OK, if you’re not a Marx Brothers’ fan, you’re wondering what on earth I’m talking about. If you are a fan, please indulge me. It’s of course the wacky song Groucho sings in the 1937 film A Day at the Races.

Sometimes pronounced “clive” after their namesake Lady Charlotte Florentine Clive, I much prefer the flower name to rhyme with “trivia’ – otherwise how could I possibly burst into song each year when they show themselves?

orange Clivias

Who says gardens are dull in winter? Apart from my singing (and clivias) we’ve got an explosion of  pale pink marguerite daisies, cymbidium orchids, violets, snowdrops, enormous calla lilies and gorgeous bearded irises that just keep on giving.

I love calla lilies and they’re especially striking this season, standing tall opposite the front door. I like to think we chose that position in keeping with the Romans who planted them inside the portal to their homes for a winter solstice bloom, simulating indoor sunlight for the darkest days of the year. The greater the display usually meant the wealthier the resident. We’re still playing Lotto with no success, so the display’s modest.
Calla Lillies in gardenSuch a versatile flower too: it’s both a symbol of fertility and death – used at weddings and also placed on graves. Or on female TV vampires in 1960s sitcoms as they slept corpse-like at 1313 Mockingbird Lane.
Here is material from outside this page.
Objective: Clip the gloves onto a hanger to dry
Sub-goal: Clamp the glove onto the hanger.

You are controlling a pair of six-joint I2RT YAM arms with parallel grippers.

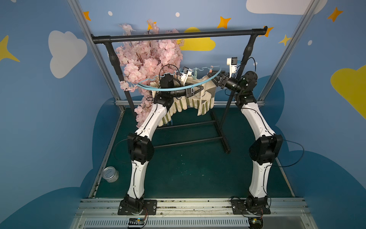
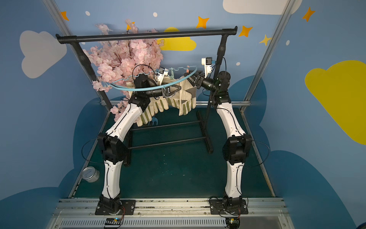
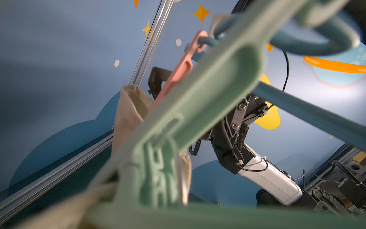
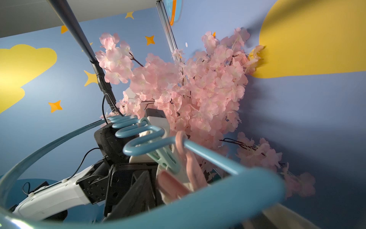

American artist Georgia O’Keeffe painted some exquisite calla lilies in the early 1930s.

As for memorable calla lily film scenes, there’s a pearler in the 1937 comedy Stage Door, about a boarding house full of aspiring actresses and their dreams and disappointments.

“The calla lilies are in bloom again. Such a strange flower…” Can you guess the actress in the scene on this sound clip from Stage Door?

I’m a late bloomer, much to my mother’s delight. Neither of my parents were good gardeners, only growing an essential patch of north-east Italian radicchio and various herbs (see earlier post Secret Radicchio Society).

For a while, my mother tried her best, showing a talent for breaking off geranium stems, sticking them willy nilly in dry garden beds and hoping for the best. (I think she secretly wanted to create a bit of Tyrol in Sydney’s inner-west, bless her.) The result was a little sad until I took over and brought many neglected plants back to life.

I’ve left one geranium for her to tend round the back of the house. And I tend the lilies.

It’s a win-win really.

The photo at right is of my mother and me in 1960, in our Sunday best, standing proudly in front of a spider fern. Notice the ubiquitous geranium lurking in the background.